### Task statement
A stretch of the entries below is to be set down exactly, running from the line with "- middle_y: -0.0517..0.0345" through the line with "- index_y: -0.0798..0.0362", both included, and no other line.

Source data:
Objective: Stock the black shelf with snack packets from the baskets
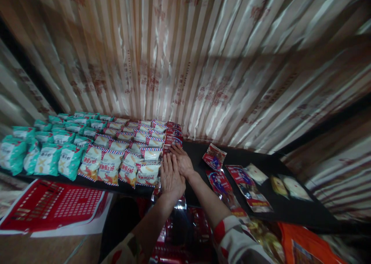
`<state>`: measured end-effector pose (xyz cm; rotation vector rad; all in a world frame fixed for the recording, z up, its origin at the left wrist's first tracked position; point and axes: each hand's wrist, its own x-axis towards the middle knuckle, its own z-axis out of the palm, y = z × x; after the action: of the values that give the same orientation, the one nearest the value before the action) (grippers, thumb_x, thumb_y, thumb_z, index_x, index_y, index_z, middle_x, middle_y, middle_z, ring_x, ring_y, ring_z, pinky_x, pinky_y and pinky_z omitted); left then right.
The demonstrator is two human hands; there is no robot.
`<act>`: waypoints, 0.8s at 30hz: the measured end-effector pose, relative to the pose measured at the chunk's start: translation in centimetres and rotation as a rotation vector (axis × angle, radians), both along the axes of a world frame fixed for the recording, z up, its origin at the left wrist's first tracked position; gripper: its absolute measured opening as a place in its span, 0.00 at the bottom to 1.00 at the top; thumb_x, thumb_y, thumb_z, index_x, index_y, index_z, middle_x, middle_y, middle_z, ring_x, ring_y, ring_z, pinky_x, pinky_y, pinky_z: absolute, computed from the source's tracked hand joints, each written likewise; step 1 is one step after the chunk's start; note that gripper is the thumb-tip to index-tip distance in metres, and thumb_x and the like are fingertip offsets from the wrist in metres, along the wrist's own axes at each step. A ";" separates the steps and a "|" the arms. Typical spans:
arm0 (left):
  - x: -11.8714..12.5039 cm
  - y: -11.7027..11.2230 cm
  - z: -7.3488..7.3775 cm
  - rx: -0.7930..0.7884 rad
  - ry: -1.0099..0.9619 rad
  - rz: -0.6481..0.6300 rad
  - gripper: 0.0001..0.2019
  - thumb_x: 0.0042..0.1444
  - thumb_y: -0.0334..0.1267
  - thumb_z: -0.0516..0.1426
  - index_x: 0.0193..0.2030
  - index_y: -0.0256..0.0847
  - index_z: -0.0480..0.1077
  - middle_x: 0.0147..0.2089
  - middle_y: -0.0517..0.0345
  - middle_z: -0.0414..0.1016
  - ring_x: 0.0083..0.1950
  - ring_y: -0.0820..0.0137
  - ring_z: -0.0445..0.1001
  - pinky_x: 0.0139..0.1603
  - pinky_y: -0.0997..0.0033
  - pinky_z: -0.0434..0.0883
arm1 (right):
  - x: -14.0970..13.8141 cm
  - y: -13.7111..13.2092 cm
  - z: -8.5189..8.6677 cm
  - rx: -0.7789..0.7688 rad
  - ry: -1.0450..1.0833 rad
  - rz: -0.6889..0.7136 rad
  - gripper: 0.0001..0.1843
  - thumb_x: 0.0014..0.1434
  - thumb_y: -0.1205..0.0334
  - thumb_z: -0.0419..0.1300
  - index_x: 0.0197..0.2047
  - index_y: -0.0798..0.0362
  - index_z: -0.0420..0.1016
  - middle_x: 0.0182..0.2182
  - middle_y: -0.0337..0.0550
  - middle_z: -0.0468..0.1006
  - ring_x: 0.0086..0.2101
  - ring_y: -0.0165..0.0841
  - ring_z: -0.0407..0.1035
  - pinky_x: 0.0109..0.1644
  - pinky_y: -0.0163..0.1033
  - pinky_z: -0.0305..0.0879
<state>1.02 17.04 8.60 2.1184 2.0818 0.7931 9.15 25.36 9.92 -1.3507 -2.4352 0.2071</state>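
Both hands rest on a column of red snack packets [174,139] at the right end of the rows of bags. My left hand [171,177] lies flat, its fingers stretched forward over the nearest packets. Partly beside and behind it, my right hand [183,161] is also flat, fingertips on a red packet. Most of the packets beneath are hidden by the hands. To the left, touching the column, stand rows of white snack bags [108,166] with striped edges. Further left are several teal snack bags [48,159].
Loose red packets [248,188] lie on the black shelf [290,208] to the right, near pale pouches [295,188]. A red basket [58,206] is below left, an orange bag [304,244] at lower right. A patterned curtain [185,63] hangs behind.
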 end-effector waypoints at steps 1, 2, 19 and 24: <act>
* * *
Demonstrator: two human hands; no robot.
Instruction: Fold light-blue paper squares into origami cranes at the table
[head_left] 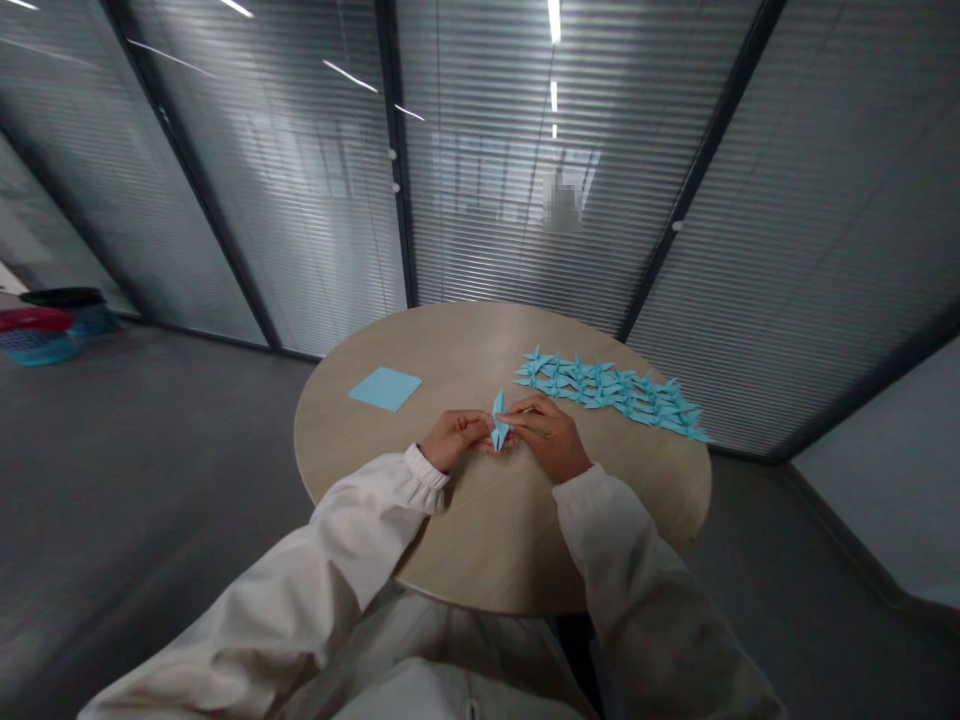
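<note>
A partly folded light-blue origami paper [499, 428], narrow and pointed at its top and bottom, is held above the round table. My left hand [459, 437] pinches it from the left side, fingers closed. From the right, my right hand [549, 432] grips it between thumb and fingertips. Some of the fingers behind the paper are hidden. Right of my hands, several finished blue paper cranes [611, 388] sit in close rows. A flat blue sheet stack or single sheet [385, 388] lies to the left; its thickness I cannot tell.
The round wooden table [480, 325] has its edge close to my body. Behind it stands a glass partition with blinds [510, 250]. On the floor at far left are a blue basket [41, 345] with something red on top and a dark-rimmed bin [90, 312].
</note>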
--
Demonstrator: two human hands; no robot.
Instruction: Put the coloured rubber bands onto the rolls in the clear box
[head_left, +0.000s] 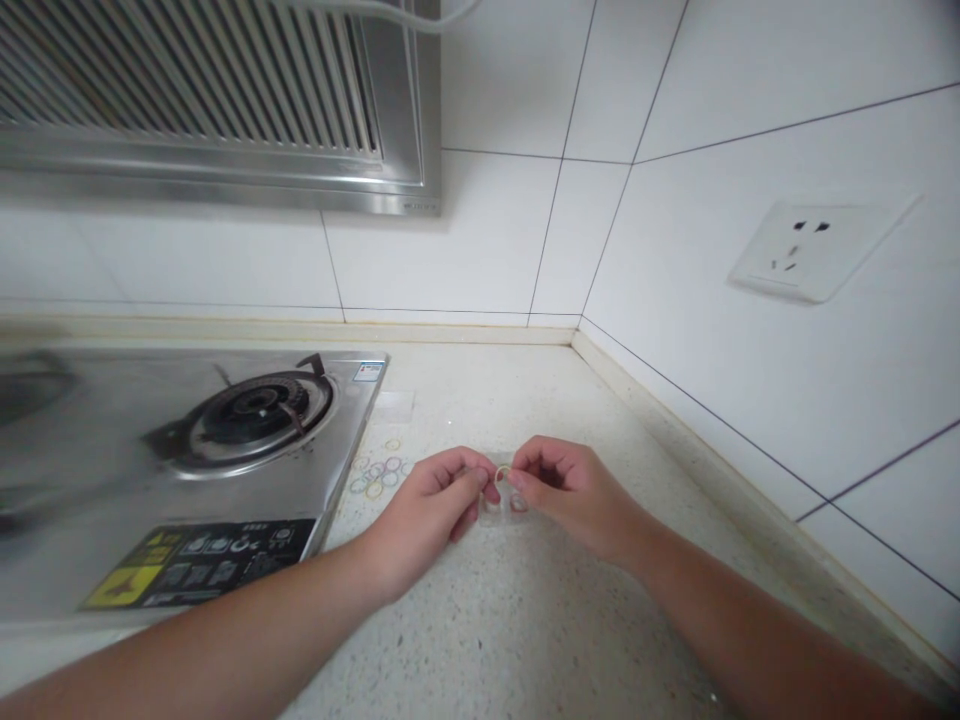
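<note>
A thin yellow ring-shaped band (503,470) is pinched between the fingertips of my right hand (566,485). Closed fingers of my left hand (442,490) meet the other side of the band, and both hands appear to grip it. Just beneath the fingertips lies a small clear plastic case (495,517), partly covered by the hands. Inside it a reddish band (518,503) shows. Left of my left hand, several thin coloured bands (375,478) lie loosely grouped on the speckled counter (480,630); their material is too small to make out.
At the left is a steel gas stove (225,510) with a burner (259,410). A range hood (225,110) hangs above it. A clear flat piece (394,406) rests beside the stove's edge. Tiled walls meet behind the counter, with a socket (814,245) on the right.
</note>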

### Problem solution
  - middle_y: -0.0517..0.0345
  - middle_z: -0.0414..0.1016
  - ring_x: 0.0083..0.1950
  - ring_y: -0.0820..0.0137
  - ring_z: -0.0445..0.1001
  - pinky_x: 0.0139..0.1603
  - pinky_y: -0.0997..0.0033
  - pinky_z: -0.0434..0.0883
arm1 (right):
  - x: -14.0970..13.8141 cm
  - y: -13.7111..13.2092 cm
  - z: -8.5189..8.6677 cm
  - rx: -0.7789..0.7688 rad
  - ry: -1.0450..1.0833 rad
  - rz: -0.6889..0.7136 rad
  - gripper: 0.0001..0.1843
  - thumb_x: 0.0014..0.1434
  - thumb_y: -0.1205..0.0334
  - thumb_z: -0.0419..0.1300
  - index_x: 0.0197..0.2047
  - index_y: -0.0798..0.0362

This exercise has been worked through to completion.